[What you will do] The word "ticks" marks the lines to keep; find each one in the data and copy it.

(Provided data begins)

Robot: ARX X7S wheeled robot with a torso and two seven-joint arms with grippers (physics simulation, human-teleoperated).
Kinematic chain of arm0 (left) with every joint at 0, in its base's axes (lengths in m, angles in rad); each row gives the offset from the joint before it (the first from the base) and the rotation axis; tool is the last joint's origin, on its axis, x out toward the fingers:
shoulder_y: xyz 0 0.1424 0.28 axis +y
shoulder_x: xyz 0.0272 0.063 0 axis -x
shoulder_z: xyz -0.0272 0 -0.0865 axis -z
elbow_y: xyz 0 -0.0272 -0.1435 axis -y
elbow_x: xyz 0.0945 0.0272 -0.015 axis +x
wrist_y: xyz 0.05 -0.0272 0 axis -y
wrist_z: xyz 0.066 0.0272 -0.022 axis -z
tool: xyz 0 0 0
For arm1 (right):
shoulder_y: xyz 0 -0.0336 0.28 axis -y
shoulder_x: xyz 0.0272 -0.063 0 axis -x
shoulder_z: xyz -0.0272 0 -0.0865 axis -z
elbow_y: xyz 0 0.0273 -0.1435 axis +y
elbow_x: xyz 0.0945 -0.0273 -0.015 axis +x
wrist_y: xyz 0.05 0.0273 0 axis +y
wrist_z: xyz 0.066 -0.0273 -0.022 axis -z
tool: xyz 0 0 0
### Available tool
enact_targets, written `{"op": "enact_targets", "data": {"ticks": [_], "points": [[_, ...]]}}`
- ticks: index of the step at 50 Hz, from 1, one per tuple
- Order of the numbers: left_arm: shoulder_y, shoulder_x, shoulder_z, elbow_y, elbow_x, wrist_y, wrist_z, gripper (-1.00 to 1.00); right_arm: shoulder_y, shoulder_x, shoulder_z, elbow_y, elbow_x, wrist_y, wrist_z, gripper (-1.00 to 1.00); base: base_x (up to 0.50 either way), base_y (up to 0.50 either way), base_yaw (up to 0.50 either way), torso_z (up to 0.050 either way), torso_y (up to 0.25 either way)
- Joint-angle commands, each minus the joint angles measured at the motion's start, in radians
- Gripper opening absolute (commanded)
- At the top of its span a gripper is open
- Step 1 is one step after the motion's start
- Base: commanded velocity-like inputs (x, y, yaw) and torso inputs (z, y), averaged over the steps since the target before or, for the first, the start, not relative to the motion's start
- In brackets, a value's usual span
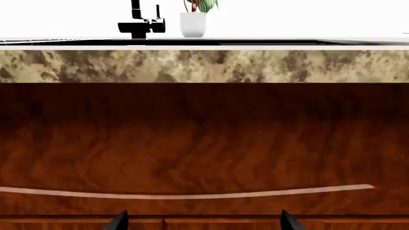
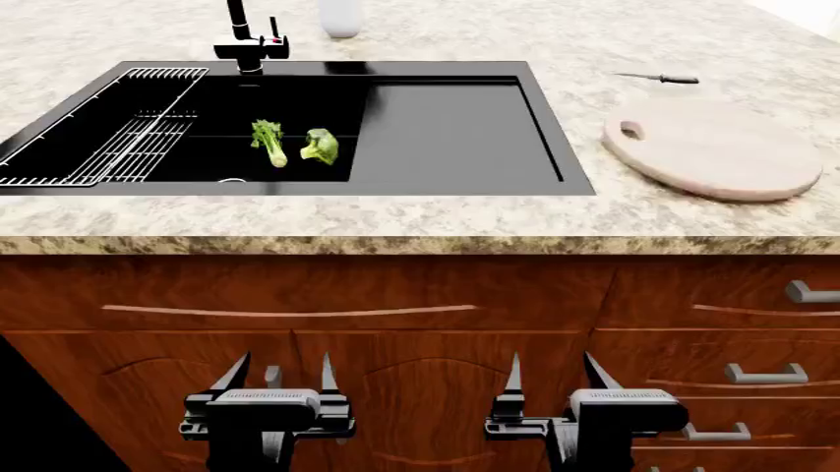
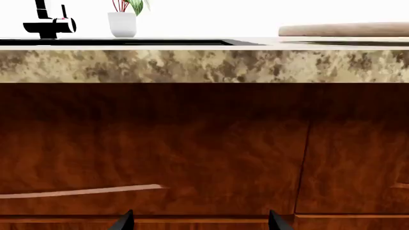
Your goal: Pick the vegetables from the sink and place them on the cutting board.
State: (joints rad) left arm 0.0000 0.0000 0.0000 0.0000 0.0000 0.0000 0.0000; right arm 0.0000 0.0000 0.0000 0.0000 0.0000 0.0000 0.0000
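In the head view, two vegetables lie side by side in the black sink [image 2: 459, 128]: a celery stalk [image 2: 270, 143] and a broccoli floret [image 2: 319, 146], near the basin's right wall. The round wooden cutting board [image 2: 715, 147] rests on the counter right of the sink; its edge [image 3: 345, 29] shows in the right wrist view. My left gripper [image 2: 278, 372] and right gripper [image 2: 552, 372] hang low in front of the cabinet doors, well below the counter, both open and empty. Each wrist view shows only fingertips [image 1: 118, 221] [image 3: 124, 220] against wood.
A wire rack [image 2: 112, 138] fills the sink's left part, the black faucet [image 2: 247, 44] stands behind it, with a white plant pot [image 1: 193, 24] beyond. A knife [image 2: 656, 78] lies behind the board. The granite counter edge [image 2: 393, 244] overhangs cabinets with drawer handles [image 2: 768, 374].
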Motion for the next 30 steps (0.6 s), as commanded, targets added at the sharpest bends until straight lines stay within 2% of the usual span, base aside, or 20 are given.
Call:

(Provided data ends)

[Response for this exercise]
enact_targets, written `{"op": "enact_targets", "data": {"ticks": [_], "points": [[_, ...]]}}`
- ticks: index of the step at 50 Hz, from 1, one per tuple

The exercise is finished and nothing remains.